Incluída no seu último álbum em vida, Las Ultimas Composiciones, a canção tocou gerações em todo o mundo. Apesar da sua projeção internacional, a sua autoria tem sido erradamente atribuída a outros intérpretes.
"Gracias a la Vida" é uma das canções mais emblemáticas do repertório latino-americano e uma obra fundamental da cantora, compositora, poeta e artista plástica chilena Violeta Parra (1917-1967). Parte do álbum Las Últimas Composiciones, de 1966, a canção expressa uma profunda gratidão pela vida em todas as suas dimensões, mesmo as mais dolorosas, e tem sido interpretada como uma despedida, uma oração ou uma canção de resiliência.

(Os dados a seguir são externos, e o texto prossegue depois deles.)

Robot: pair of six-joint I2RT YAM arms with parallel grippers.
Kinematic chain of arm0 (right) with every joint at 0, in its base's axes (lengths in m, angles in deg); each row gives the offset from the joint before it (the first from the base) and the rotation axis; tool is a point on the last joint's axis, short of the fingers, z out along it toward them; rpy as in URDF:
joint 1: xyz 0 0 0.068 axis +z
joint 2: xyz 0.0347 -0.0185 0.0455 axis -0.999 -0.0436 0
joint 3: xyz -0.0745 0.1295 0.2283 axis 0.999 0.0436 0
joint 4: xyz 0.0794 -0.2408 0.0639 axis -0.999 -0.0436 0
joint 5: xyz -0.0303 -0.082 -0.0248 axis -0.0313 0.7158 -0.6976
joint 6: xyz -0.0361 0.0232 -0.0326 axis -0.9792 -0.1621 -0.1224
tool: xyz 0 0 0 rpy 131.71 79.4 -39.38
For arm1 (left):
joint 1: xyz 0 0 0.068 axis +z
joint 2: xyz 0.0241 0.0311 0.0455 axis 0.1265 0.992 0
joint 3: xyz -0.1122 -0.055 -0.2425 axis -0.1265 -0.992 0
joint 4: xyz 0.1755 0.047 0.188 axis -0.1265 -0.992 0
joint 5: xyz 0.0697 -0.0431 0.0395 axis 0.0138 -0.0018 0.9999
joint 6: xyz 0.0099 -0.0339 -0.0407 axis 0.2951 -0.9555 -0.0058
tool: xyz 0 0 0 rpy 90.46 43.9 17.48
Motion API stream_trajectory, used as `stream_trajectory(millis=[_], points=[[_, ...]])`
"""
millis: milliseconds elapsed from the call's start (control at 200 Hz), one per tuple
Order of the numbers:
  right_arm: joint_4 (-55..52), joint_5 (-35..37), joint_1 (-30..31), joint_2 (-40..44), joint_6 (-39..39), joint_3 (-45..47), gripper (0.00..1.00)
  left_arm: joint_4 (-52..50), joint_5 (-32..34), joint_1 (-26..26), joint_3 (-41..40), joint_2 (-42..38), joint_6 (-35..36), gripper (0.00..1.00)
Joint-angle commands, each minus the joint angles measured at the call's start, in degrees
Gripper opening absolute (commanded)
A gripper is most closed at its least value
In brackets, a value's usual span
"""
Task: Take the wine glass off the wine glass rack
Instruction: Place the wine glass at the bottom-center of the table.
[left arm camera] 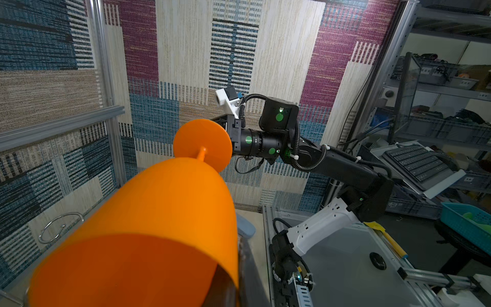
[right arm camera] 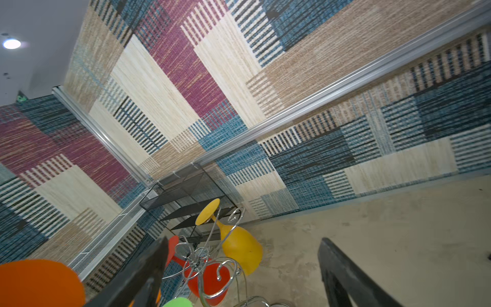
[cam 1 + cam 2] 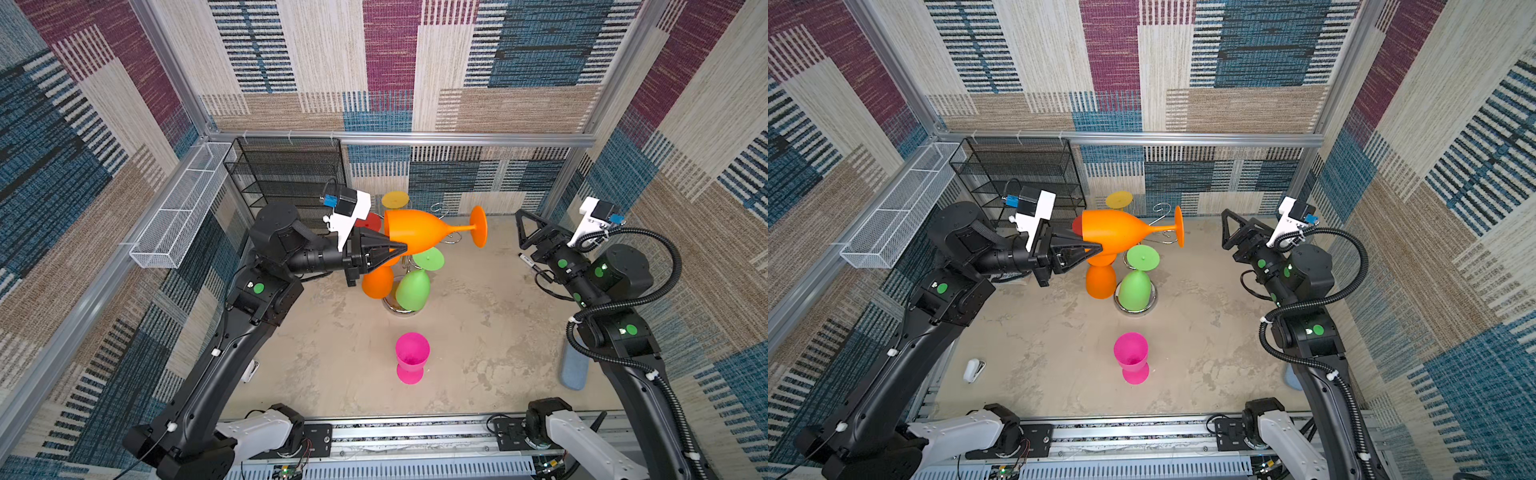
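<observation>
**Orange glass clamped in my left end effector, above the rack**

My left end effector [image 3: 400,248] is clamped on the bowl rim of the orange wine glass [image 3: 419,235]. The glass lies on its side in the air, foot pointing at my right arm. The left wrist view shows only a dark sliver of one finger at the rim.

The glass hangs over the wine glass rack [image 2: 198,259]. In both top views the hanging green glass [image 3: 412,291] and a second orange glass [image 3: 377,282] hide the rack's pole. Only a strip of its chrome base shows. I cannot tell whether the held glass's stem touches a wire arm.

My right end effector [image 3: 524,226] stands wide apart, near the foot and not touching it. A pink glass [image 3: 411,353] stands upright on the table [image 3: 332,332].
</observation>
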Motion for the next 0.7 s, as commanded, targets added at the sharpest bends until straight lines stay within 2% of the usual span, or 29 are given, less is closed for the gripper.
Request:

A própria Violeta Parra considerou-a uma das suas criações mais queridas, juntamente com obras igualmente memoráveis como "Run Run se fue pa'l norte" e "Volver a los 17", reflexo da sua sensibilidade artística, do seu compromisso social e da sua ligação às emoções mais universais.
Pela sua reconhecida beleza poética,"Gracias a la Vida" tem sido interpretada por vozes tão diversas como Mercedes Sosa, Joan Baez, Isabel Parra, Raphael, Plácido Domingo, entre muitos outros. De igual modo, em 2010, o líder do grupo La Ley, Beto Cuevas, e o produtor chileno Humberto Gatica juntaram um grupo de artistas internacionais de renome - como Shakira, Alejandro Sanz, Juanes, Michael Bublé e Laura Pausini - para integrar o projeto "Voces Unidas por Chile", uma iniciativa de ajuda às vítimas do devastador terramoto e tsunami de 27 de fevereiro.
O alcance internacional da canção também gerou confusão sobre sua autoria. Há alguns meses, o cantor Shawn Mendes incorporou-a na sua lista de canções durante a versão argentina do festival Lollapalooza, cuja conta oficial nas redes sociais atribuiu erradamente a criação da canção à cantora argentina Mercedes Sosa. Um erro semelhante foi cometido pela cantora e atriz norte-americana Jennifer Lopez numa recente digressão por Espanha.
O legado de Violeta Parra vai além da música. Foi também uma artista plástica notável, pioneira na técnica do bordado em saco, tendo uma das suas obras sido exposta em 1964 no Museu do Louvre, em Paris: um acontecimento sem precedentes para uma artista autodidata latino-americana e que consolidou o seu lugar como uma figura-chave na arte popular e na cultura universal.
Do Chile, reafirmamos com orgulho o valor do seu legado."Gracias a la Vida" é uma obra nascida nestas terras, mas que hoje pertence ao mundo inteiro. Um testemunho do poder da arte para atravessar fronteiras, unir culturas e mover gerações.